# INSTRUCTIONS TO FOLLOW
In the material below, the required lines run from the one containing "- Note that" through the one containing "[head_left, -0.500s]". Copy those lines exactly, ends included, and nothing else.

____

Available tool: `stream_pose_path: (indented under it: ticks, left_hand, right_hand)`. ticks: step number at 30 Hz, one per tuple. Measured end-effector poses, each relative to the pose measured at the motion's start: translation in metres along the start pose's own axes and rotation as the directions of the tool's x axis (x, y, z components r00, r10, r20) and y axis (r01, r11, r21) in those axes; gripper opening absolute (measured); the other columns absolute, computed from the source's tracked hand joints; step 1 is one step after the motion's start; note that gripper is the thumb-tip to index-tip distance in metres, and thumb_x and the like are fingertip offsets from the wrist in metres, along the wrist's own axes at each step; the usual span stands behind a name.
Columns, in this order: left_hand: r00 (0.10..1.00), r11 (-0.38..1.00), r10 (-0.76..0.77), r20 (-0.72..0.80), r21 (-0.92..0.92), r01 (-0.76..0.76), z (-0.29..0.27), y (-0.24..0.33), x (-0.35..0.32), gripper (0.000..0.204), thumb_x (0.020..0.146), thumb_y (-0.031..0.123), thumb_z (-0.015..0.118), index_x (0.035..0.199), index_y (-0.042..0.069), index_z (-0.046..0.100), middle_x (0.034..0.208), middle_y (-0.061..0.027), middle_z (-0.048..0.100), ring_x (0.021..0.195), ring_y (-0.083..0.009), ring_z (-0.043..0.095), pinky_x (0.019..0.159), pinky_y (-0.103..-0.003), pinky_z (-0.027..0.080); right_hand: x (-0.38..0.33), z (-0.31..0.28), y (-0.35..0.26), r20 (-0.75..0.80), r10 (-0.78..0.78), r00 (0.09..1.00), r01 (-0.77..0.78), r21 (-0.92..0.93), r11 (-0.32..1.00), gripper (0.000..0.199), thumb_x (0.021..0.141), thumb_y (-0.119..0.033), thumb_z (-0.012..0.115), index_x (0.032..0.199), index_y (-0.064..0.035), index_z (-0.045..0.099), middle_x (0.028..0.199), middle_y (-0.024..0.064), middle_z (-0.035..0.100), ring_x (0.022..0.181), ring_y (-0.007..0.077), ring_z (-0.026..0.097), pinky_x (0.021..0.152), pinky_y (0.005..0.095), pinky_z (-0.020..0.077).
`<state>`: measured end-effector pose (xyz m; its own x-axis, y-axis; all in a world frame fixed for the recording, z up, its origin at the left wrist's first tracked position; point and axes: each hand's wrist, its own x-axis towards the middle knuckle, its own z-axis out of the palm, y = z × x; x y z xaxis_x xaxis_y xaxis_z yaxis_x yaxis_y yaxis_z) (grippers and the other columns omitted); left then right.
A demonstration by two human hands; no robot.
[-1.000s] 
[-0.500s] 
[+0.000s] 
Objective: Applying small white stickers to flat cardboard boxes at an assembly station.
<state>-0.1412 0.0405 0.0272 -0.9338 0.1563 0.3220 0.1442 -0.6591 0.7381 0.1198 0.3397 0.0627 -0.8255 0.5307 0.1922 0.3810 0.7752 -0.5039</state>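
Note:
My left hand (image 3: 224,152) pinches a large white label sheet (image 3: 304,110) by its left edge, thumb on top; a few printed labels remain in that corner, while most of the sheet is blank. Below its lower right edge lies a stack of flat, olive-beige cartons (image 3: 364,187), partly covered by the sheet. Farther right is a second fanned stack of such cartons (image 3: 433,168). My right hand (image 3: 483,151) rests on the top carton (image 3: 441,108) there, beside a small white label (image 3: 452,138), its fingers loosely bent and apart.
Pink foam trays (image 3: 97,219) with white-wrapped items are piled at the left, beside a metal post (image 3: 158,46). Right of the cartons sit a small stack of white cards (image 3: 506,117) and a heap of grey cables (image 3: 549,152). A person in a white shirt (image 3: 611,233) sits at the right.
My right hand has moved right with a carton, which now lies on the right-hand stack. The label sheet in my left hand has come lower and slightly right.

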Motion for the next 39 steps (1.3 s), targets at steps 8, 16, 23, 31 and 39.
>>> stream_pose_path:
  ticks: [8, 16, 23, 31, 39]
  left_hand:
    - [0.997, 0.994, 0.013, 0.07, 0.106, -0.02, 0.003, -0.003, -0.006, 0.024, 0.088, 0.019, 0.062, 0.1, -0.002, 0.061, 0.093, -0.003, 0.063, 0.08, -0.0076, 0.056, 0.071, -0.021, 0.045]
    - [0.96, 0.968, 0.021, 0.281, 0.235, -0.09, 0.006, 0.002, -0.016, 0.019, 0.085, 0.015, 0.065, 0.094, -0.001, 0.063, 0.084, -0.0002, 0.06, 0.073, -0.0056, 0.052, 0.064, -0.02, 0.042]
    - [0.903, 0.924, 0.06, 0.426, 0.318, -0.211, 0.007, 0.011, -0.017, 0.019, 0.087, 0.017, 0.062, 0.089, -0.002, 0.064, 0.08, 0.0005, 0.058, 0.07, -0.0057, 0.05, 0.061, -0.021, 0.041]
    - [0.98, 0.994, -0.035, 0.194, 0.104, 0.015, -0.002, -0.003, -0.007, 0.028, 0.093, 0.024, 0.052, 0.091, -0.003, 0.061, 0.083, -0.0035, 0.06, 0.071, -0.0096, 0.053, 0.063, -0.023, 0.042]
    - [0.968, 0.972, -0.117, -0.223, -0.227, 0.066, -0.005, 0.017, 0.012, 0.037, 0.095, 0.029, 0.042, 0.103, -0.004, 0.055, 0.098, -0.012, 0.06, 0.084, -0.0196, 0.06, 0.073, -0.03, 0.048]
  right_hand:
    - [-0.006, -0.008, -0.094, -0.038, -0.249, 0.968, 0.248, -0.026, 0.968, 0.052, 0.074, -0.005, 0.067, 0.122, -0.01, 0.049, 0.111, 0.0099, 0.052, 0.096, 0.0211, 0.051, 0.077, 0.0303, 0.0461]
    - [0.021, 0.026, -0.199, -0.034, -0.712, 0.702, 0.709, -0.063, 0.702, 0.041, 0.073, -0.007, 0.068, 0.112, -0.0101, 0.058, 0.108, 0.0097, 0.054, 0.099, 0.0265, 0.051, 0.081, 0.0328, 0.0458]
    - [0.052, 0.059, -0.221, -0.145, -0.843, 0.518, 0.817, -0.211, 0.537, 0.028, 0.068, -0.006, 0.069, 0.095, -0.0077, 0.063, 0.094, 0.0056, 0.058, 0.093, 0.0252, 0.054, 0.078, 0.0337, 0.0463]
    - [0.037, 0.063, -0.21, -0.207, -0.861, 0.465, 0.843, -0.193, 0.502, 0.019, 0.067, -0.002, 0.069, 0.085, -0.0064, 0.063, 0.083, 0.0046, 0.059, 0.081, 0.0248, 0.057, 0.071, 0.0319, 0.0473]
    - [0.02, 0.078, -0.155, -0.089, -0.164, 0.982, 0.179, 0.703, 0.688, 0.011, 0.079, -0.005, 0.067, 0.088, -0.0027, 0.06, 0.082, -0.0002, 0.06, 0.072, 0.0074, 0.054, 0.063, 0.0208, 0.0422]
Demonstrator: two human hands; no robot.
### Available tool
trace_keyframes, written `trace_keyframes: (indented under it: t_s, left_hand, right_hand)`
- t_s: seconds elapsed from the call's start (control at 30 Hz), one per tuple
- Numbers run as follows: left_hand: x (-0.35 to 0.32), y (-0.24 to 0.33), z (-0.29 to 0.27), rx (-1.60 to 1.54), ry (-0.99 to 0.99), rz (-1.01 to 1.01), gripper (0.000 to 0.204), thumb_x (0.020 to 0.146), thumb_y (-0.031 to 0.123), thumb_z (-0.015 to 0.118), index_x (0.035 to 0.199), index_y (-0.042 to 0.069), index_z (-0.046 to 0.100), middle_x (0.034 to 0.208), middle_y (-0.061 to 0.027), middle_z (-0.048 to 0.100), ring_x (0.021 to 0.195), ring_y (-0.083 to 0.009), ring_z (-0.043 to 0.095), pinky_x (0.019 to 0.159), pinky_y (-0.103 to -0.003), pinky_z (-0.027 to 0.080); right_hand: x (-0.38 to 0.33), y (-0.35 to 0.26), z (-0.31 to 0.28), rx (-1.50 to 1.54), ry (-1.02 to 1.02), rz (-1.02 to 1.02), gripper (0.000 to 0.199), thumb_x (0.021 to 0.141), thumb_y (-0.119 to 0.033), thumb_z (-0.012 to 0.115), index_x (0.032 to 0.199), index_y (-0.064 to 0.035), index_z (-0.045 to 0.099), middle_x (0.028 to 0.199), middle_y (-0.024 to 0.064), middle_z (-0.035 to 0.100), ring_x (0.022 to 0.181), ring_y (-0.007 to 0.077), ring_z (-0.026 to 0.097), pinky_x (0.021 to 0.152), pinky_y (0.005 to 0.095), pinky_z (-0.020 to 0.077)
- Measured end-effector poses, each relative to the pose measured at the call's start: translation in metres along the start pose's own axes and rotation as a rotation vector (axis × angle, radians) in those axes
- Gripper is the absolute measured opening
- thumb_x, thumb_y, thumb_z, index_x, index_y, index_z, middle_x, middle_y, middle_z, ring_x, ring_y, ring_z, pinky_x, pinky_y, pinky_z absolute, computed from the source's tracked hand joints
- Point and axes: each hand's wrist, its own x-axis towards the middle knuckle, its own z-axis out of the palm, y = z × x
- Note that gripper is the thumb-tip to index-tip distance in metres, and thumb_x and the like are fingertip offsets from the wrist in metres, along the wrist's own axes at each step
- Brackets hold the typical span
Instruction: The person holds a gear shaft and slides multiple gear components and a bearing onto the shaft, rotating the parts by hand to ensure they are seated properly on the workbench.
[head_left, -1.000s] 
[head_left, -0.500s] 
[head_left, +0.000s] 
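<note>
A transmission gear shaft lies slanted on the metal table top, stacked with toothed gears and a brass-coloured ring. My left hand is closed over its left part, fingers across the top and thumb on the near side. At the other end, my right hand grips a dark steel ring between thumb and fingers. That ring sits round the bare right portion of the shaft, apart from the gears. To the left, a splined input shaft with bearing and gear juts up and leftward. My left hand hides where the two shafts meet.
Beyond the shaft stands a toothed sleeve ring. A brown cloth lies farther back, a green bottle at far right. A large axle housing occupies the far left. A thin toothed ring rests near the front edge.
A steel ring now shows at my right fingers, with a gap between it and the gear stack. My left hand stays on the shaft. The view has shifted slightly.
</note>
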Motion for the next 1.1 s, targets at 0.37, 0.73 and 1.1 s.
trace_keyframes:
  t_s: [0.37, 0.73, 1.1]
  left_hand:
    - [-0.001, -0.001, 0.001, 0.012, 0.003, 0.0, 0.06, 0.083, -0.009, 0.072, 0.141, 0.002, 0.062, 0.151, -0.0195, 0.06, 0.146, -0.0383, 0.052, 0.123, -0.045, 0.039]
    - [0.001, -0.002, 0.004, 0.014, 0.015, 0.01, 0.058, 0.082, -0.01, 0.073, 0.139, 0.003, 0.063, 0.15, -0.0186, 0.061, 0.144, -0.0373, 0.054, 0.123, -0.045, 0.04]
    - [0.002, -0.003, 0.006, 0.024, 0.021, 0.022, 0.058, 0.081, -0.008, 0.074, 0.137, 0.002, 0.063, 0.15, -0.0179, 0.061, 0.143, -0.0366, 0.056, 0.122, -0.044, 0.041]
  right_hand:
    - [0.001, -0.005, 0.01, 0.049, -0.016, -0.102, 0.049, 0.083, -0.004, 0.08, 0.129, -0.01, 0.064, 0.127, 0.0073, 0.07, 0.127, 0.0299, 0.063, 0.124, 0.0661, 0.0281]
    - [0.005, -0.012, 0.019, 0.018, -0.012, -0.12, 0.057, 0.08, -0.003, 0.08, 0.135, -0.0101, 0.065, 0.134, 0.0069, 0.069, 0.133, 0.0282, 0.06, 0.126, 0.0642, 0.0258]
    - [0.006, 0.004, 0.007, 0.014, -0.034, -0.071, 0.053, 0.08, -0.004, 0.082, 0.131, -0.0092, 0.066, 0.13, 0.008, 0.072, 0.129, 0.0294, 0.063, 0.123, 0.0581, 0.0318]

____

# OUTPUT
- Note that gripper is the thumb-tip to index-tip distance in metres, and thumb_x and the like are fingertip offsets from the wrist in metres, along the wrist's own axes at each step
- Brackets hold the typical span
Instruction: The person holds a gear shaft and slides multiple gear components and a bearing onto the shaft, rotating the parts by hand to ensure they are seated properly on the workbench.
[head_left, -1.000s] 
[head_left, -0.500s] 

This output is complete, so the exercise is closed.